Last week, Federal Judge Michael J. Davis signed an order
allowing the case against the Company to proceed as a class
action, the Duluth News-Tribune reported.  The decision allowed
all female hourly wage workers employed by the Company on or
after April 24, 1998 to join the suit.  

The original civil complaint was filed December 3, 1999,
however, the case's discovery proceedings proved quite lengthy.  
In an effort to demonstrate Northshore had engaged in a pattern
of behavior that placed women at a disadvantage as employees,
the plaintiffs' attorney, Joseph Mihalek, requested payroll,
training and personnel documents from the company.

Mr. Mihalek's legal team pored through about 30,000 pages of
material it received from Northshore, and Mr. Mihalek hired a
statistician, David West Peterson, to analyze the information.  
After considerable review, Mr. Peterson concluded that between
1994 and 2000, female hourly workers at Northshore received on
average $2,920 less regular pay and $821 less overtime than
their male counterparts.  Mr. Peterson also found that on
average it took women longer to receive promotions at Northshore
than it took men employees.

The lawsuit alleges that as a group, women working at Northshore
have been slower to receive training, promotions and overtime
pay than their male co-workers.  Plaintiffs seek an injunction
prohibiting Northshore from engaging in discriminatory
practices.  They also seek payment of lost wages due to delayed
promotions, punitive damages and payment for their and future
mental anguish and emotional distress.

In 1988, Lois Jenson filed a lawsuit against Oglebay Norton
Corporation, another taconite firm, on behalf of fellow women
workers at Eveleth Taconite Co.  The suit ultimately resulted in
a landmark multimillion-dollar settlement.  

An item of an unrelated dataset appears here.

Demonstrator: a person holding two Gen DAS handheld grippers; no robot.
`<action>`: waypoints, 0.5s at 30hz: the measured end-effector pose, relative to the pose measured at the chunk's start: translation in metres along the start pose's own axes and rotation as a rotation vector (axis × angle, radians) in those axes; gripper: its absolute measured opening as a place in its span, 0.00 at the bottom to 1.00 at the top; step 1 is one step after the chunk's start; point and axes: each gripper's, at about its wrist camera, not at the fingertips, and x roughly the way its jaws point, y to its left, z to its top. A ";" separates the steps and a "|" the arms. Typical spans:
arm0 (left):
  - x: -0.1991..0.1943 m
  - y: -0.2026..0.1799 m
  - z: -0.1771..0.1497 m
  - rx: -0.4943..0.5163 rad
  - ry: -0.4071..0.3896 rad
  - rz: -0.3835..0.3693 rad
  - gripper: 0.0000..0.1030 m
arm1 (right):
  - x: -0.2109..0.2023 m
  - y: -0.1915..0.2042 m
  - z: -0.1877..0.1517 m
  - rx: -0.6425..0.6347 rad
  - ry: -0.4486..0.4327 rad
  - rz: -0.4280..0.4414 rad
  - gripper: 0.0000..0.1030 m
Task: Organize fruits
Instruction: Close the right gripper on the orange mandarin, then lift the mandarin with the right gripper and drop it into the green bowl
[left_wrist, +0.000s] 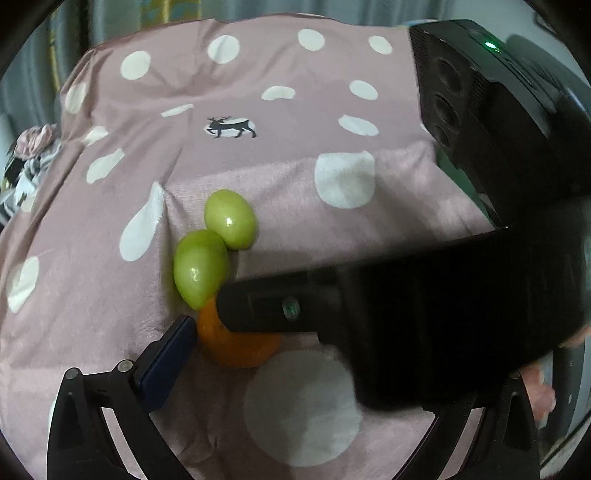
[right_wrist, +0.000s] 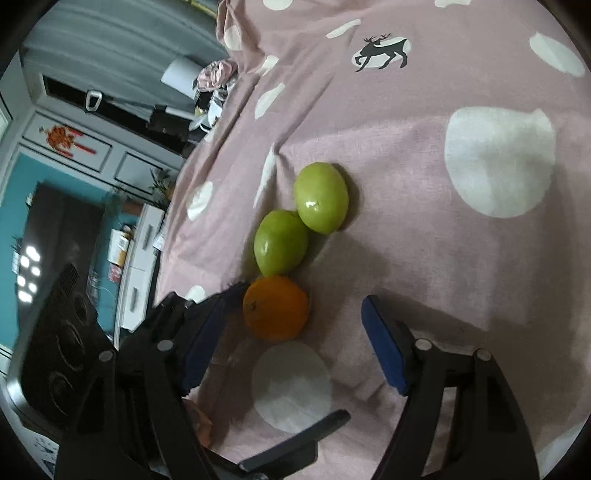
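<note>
An orange (right_wrist: 275, 306) lies on the pink dotted cloth (right_wrist: 424, 221). Two green fruits (right_wrist: 321, 197) (right_wrist: 280, 242) sit in a row just beyond it, the near one touching it. My right gripper (right_wrist: 299, 301) is open around the orange, whose left side is by the left pad (right_wrist: 205, 332); the right pad (right_wrist: 384, 347) stands well clear. In the left wrist view the orange (left_wrist: 236, 349) is half hidden under the right gripper's black finger (left_wrist: 280, 310). My left gripper (left_wrist: 295, 325) is open; its left pad (left_wrist: 173, 350) touches the orange and its right finger is hidden.
The cloth (left_wrist: 258, 92) bears a deer print (left_wrist: 231, 127) and folds into a ridge left of the fruits. Clutter (left_wrist: 26, 162) lies at the cloth's far left edge. A white cabinet (right_wrist: 142, 258) and teal wall stand past that edge. A hand (left_wrist: 539, 387) shows at lower right.
</note>
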 end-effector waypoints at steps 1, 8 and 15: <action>0.000 0.000 0.000 0.001 -0.001 0.006 0.98 | 0.002 -0.001 0.001 0.000 0.003 0.009 0.65; 0.005 0.017 0.000 -0.074 0.003 0.040 0.53 | 0.014 0.003 0.000 -0.034 0.039 0.018 0.44; 0.005 0.011 -0.003 -0.049 0.017 0.106 0.43 | 0.014 0.006 0.000 -0.055 0.014 0.042 0.35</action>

Ms. Jenson never dreamed that her name would eventually be on
the nation's first sexual-harassment class-action lawsuit, as
she drove through three feet of snow to begin her new job at the
Eveleth Mines on March 25, 1975.  Finding no help from her
union, or in any other corner, for the crude, gross abuse
imposed on her and other female workers by the male miners, Ms.
Jenson searched the libraries for information about what was
happening to her  - this nameless something, this "dirty stuff"
that was happening to her and other women working in the mines,
and for which there was no precedent for making a complaint.  
Finally, in 1988, they had found the words and some legal help
and filed a lawsuit in US District Court alleging sexual
harassment - the first time ever use of the term - and
discrimination at the Eveleth Mines.

These women are honored in the book, "Class Action: The Story of
Lois Jenson and the Landmark Case That Changed Sexual Harassment
Law," written by Clara Bingham, a former White House
correspondent for Newsweek, and Laura Leedy Gansler.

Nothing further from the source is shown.